_DIRECTIONS FOR THIS TASK_
Only the number is wanted: how many lines of these entries contain the word "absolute"?

Stored entries
****************************************

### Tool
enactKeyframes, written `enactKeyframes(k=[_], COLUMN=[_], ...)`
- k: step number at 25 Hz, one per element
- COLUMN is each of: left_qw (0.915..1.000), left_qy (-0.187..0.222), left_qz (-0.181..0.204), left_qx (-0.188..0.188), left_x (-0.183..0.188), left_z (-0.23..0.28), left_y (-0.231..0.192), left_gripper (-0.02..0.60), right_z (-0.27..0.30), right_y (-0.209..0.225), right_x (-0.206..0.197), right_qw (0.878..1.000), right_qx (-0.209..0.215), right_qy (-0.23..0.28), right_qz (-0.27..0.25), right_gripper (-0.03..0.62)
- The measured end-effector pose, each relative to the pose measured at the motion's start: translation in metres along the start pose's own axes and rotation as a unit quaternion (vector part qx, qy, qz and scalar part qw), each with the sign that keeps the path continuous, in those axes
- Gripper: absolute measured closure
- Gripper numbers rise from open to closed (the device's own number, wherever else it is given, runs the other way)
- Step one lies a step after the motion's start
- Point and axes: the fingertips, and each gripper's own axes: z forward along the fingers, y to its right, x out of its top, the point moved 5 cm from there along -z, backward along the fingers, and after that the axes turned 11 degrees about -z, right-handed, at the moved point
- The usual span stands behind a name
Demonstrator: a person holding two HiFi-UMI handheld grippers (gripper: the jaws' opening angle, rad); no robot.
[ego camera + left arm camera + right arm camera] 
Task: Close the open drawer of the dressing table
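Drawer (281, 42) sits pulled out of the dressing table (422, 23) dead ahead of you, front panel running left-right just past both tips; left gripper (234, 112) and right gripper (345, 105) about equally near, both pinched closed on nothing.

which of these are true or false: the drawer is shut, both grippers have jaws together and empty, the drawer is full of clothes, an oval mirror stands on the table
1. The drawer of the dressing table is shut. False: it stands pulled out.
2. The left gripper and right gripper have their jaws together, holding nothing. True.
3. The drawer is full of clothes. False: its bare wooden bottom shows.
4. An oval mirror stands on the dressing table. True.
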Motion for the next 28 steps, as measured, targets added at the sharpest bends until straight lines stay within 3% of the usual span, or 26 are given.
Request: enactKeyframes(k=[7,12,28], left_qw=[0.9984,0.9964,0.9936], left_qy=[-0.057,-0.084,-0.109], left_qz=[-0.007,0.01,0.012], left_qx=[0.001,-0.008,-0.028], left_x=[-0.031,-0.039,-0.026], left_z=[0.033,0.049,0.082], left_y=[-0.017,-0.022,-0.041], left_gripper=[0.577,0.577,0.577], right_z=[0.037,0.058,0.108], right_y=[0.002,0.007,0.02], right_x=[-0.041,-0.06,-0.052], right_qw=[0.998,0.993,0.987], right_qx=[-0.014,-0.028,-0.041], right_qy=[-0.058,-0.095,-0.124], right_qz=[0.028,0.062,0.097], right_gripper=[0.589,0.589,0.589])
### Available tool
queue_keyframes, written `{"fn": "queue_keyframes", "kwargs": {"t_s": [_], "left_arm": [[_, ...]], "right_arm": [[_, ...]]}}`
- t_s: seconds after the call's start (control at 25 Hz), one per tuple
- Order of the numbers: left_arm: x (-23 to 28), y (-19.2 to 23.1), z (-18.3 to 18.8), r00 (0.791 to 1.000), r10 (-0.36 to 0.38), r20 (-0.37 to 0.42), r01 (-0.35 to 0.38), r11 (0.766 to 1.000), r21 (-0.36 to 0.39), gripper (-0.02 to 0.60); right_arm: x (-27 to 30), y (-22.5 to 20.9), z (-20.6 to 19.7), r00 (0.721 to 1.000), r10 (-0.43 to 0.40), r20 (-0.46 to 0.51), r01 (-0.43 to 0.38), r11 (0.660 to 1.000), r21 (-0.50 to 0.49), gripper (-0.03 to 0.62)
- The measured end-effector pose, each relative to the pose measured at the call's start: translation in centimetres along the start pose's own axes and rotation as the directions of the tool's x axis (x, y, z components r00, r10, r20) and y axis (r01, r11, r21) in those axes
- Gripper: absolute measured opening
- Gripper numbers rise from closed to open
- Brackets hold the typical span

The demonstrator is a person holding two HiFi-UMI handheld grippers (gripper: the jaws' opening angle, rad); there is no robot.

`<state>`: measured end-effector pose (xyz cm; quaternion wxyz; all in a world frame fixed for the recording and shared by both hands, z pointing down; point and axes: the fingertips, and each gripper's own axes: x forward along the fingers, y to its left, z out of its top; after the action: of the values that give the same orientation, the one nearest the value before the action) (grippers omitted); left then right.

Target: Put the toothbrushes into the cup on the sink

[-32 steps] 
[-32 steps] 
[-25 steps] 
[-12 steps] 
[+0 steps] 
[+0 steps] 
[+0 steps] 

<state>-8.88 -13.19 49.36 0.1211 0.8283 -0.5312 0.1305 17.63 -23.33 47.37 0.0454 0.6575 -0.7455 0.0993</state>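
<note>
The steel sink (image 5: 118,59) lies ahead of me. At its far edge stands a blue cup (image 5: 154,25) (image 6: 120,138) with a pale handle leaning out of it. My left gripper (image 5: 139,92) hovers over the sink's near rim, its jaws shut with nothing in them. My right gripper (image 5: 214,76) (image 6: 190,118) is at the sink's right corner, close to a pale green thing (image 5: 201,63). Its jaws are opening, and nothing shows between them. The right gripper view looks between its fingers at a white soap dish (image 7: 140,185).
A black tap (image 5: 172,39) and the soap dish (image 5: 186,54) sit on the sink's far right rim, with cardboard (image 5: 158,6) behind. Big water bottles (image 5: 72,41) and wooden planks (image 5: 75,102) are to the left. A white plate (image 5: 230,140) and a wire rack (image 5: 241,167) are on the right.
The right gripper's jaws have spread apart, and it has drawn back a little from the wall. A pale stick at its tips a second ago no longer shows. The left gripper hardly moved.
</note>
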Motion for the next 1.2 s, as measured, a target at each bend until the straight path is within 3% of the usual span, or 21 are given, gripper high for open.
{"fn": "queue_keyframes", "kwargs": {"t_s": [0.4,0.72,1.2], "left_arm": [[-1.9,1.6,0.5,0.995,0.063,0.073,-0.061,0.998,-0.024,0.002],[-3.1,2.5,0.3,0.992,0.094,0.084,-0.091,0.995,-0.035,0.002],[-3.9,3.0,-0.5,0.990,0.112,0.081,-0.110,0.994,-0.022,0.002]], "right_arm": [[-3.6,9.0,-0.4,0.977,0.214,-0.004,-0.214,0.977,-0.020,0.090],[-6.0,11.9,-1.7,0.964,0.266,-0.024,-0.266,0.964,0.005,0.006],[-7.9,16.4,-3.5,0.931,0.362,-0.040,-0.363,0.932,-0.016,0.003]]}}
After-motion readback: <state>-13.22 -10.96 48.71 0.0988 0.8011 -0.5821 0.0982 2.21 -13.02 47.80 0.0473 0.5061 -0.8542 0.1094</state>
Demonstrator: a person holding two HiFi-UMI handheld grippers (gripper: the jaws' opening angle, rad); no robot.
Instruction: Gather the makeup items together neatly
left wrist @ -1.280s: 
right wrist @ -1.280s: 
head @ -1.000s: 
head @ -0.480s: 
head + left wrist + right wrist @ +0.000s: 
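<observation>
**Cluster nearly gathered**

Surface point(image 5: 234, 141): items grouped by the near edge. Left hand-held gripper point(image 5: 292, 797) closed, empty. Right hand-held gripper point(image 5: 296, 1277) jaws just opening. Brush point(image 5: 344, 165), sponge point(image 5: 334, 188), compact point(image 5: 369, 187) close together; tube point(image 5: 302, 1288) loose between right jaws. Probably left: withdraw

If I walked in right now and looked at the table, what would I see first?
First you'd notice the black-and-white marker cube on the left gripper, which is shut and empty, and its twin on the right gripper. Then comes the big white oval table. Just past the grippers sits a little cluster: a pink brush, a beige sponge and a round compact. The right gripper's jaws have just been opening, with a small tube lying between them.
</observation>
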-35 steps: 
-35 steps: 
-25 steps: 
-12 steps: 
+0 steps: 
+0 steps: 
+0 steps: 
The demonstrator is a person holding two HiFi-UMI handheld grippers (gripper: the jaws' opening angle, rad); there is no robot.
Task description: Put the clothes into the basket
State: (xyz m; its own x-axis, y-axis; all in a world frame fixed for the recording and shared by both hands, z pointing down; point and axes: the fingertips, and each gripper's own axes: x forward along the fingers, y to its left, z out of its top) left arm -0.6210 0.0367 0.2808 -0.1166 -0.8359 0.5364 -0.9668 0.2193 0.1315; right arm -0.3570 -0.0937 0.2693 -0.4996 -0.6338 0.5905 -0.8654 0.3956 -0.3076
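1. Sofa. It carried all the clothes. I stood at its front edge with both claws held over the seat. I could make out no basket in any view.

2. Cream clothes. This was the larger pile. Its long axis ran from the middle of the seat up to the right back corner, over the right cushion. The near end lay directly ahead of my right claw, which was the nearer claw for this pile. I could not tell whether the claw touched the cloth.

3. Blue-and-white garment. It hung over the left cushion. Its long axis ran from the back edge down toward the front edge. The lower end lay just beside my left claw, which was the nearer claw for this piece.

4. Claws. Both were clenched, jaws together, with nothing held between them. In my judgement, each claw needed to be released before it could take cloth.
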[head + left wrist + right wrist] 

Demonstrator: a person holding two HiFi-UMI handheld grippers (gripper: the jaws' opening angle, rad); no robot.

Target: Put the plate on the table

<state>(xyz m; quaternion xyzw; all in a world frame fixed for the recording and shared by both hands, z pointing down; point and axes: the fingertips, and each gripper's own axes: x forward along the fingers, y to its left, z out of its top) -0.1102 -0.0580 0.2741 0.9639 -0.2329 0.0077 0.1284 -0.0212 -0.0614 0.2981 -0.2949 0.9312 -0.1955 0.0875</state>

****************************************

_OUTPUT OF THE TASK_
2